Ромка так и застыл в кресле.

— И вправду, мы так и не выяснили, зачем опрокидывали мальчика и кто это сделал. Может быть, Андрей знает? Надо спросить.

Решив не откладывать этот вопрос на потом, он потянулся к телефонной трубке. Андрея он нашел на работе, в редакции газеты «Новости плюс».

— Андрюша, статью пишешь? Случайно не о нашем деле? О нашем? Теперь тебя редактор за поездку на Кипр ругать не будет, ты ему такой материальчик подсунешь, да?

— Мне с вами везет, — вздохнул Андрей. — Только кое-что мне у вас уточнить придется.

— А нам — у тебя. Ты не знаешь, кто статую пионера ночью в усадьбе трогал?
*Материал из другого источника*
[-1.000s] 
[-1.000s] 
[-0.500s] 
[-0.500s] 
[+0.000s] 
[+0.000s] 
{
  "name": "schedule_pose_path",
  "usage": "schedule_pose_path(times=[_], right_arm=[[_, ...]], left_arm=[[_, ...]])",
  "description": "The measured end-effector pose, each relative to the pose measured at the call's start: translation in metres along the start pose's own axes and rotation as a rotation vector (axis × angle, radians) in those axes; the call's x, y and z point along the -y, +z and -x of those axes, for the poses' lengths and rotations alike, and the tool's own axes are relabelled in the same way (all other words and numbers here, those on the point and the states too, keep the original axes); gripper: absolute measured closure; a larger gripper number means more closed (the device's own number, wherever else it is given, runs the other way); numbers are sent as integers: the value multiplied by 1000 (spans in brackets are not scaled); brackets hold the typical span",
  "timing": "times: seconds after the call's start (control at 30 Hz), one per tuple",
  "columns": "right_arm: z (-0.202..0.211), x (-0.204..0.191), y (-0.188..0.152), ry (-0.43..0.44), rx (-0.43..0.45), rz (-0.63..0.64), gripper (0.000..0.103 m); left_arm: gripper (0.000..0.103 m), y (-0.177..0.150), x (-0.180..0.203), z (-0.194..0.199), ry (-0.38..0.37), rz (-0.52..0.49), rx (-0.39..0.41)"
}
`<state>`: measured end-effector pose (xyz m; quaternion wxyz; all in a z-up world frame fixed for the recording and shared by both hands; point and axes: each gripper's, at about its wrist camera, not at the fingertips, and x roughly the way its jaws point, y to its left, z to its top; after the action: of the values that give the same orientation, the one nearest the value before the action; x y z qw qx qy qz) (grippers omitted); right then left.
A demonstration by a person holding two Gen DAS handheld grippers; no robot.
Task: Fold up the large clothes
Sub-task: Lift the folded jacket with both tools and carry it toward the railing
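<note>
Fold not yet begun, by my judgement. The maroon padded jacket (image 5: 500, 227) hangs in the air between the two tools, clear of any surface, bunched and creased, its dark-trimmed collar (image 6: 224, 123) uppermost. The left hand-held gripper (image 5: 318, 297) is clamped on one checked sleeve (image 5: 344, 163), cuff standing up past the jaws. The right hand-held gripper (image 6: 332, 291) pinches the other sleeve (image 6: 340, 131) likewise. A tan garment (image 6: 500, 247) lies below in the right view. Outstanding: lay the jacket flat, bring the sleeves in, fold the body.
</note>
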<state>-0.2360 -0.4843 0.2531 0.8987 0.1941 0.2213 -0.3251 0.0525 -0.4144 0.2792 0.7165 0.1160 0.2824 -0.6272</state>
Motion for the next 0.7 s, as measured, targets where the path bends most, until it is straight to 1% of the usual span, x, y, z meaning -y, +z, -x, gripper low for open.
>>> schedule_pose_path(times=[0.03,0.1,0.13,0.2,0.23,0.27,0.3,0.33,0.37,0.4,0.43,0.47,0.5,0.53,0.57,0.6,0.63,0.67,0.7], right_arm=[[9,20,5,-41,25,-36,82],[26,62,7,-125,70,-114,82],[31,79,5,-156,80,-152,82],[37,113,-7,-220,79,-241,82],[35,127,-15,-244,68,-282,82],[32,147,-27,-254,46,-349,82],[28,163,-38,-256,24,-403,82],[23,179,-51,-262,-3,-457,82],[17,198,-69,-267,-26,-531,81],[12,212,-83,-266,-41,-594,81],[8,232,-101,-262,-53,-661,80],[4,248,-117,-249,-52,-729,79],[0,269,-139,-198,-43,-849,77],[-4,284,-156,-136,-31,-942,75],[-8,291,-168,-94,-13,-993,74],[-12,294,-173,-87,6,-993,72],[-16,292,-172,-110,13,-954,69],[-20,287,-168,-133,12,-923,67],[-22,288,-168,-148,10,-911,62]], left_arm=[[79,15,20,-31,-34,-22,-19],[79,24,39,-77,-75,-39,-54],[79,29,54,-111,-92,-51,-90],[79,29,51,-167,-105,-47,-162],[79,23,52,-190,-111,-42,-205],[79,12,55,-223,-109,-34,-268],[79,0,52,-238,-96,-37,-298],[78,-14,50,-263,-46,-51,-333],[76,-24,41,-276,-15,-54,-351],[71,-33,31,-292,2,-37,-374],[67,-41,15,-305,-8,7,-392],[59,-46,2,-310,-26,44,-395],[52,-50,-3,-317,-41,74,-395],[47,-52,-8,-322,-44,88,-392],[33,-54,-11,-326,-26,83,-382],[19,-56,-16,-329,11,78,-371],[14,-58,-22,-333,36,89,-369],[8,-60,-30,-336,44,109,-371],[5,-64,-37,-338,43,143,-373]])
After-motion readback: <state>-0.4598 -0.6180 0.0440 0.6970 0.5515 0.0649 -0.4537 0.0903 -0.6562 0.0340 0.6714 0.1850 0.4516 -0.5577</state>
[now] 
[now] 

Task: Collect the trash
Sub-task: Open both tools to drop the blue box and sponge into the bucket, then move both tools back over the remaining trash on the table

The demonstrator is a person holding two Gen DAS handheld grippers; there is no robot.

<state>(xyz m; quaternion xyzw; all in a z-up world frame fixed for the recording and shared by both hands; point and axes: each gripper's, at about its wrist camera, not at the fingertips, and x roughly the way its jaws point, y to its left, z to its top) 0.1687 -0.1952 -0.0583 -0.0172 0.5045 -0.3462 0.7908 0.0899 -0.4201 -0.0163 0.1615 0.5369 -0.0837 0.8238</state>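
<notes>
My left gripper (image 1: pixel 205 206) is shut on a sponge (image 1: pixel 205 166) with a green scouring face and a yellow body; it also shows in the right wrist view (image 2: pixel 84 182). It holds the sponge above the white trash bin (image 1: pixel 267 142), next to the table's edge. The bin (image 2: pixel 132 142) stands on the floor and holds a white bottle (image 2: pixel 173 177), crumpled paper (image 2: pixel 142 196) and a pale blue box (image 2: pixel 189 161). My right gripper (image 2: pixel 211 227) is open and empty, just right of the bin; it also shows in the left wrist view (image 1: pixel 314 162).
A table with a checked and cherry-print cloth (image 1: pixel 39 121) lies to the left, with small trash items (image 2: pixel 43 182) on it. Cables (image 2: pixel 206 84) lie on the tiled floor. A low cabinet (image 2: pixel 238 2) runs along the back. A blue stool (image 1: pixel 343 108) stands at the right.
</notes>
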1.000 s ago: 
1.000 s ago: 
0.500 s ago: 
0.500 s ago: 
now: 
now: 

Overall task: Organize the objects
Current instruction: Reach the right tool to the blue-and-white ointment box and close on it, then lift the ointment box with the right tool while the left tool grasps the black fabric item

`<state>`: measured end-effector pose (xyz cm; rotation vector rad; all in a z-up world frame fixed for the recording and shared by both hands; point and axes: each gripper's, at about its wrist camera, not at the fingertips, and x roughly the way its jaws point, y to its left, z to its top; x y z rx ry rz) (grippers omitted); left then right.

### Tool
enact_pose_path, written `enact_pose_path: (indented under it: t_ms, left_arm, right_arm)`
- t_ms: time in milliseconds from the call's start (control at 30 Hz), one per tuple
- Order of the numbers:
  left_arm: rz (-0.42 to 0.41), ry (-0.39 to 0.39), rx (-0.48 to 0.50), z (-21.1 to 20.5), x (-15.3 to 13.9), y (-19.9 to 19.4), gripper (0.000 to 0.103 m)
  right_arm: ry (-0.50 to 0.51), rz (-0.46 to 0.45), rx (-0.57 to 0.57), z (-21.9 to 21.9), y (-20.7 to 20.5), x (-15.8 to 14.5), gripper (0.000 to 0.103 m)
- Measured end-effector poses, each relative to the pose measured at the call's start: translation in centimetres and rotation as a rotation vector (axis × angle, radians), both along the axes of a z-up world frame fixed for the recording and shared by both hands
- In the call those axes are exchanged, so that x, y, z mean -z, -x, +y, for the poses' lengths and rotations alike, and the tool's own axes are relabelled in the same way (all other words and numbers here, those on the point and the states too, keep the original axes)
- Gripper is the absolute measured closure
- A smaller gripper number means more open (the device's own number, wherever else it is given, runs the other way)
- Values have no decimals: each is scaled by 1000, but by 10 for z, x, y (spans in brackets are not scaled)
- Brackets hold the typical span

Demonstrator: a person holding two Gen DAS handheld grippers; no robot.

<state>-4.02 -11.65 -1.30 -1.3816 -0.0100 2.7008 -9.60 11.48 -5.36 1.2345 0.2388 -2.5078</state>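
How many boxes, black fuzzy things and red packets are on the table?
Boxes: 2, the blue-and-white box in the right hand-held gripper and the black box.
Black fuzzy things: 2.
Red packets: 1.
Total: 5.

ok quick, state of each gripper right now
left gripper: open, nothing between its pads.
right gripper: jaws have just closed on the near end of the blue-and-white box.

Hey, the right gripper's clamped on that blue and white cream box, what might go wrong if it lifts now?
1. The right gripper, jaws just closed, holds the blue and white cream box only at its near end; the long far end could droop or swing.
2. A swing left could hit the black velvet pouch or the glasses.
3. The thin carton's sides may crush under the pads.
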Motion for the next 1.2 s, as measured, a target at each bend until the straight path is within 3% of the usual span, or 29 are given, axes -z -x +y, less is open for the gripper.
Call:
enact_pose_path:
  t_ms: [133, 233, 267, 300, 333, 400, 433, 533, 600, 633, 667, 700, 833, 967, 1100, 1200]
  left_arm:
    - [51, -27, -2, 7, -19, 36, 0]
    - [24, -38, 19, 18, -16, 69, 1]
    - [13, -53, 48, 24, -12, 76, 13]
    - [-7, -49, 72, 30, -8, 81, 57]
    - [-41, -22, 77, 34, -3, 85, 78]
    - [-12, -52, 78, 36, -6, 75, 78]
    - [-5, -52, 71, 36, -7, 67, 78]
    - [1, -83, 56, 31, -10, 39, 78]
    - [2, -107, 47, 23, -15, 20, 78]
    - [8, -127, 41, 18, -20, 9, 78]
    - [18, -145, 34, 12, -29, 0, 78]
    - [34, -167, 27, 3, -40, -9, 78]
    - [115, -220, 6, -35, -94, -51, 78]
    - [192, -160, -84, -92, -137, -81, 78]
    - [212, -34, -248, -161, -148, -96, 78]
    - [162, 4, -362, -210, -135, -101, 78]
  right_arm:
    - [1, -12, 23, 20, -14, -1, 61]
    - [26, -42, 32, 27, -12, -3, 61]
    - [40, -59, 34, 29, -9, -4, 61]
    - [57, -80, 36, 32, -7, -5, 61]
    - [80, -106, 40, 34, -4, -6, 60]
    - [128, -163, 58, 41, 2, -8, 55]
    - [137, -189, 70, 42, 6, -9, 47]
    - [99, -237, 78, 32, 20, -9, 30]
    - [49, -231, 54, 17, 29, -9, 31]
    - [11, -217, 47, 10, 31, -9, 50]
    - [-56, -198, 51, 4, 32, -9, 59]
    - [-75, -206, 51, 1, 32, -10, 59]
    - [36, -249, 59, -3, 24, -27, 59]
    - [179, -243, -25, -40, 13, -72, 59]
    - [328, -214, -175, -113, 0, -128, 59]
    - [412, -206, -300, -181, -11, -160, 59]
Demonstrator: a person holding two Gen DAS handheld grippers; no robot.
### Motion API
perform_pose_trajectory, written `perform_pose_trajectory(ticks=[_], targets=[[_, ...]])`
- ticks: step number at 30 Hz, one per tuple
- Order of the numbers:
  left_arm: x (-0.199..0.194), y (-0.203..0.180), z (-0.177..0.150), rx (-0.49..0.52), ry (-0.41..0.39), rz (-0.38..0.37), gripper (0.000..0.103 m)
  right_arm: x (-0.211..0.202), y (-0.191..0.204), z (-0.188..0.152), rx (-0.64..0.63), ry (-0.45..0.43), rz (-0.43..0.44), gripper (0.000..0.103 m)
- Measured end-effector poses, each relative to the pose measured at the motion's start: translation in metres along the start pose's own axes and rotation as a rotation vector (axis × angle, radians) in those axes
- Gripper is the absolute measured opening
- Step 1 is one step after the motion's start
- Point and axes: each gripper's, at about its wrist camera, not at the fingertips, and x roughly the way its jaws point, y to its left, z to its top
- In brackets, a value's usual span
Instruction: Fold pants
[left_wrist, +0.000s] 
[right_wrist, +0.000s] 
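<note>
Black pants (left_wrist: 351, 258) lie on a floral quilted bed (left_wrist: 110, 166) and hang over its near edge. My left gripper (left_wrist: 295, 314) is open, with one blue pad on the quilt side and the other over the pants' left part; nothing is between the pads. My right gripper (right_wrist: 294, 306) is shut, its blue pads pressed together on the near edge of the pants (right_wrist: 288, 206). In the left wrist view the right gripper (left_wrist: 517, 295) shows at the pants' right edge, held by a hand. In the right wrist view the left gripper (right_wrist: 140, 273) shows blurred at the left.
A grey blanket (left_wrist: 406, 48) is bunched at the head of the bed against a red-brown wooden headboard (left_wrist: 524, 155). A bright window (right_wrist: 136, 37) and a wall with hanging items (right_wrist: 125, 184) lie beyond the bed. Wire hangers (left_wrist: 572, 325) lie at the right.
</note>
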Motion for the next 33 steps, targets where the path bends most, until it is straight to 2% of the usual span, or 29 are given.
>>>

Я тогда решил, что он танцует и что у меня глюки начались.

— Это-то я как раз знаю. Возле него в ту ночь Саня пристроился, мой друг, которого мы с вами туда подвозили.

— Мент который?

— Он самый. Саня ехал в Горянку, потому что туда вело слишком много ниточек. И именно к усадьбе. А тут вы со своей уборкой. При вас он не рискнул делать обыск, решил переждать. Подумал, что ночью, может быть, что-то прояснится. Пристроился возле мальчика и поскользнулся. — Ромка в этот момент подмигнул Лешке. — За ногу его ухватился — тот стал крениться и падать. Он начал его устанавливать. А тут кто-то из дома, крадучись, вышел.

— Это я был, — сознался Ромка.

— Но он же этого не знал! Вот и спрятался за ограду. А человек этот, ты то есть, вернулся в дом. Тогда он потихоньку прокрался обратно к статуе и установил, как мог, пионера на место.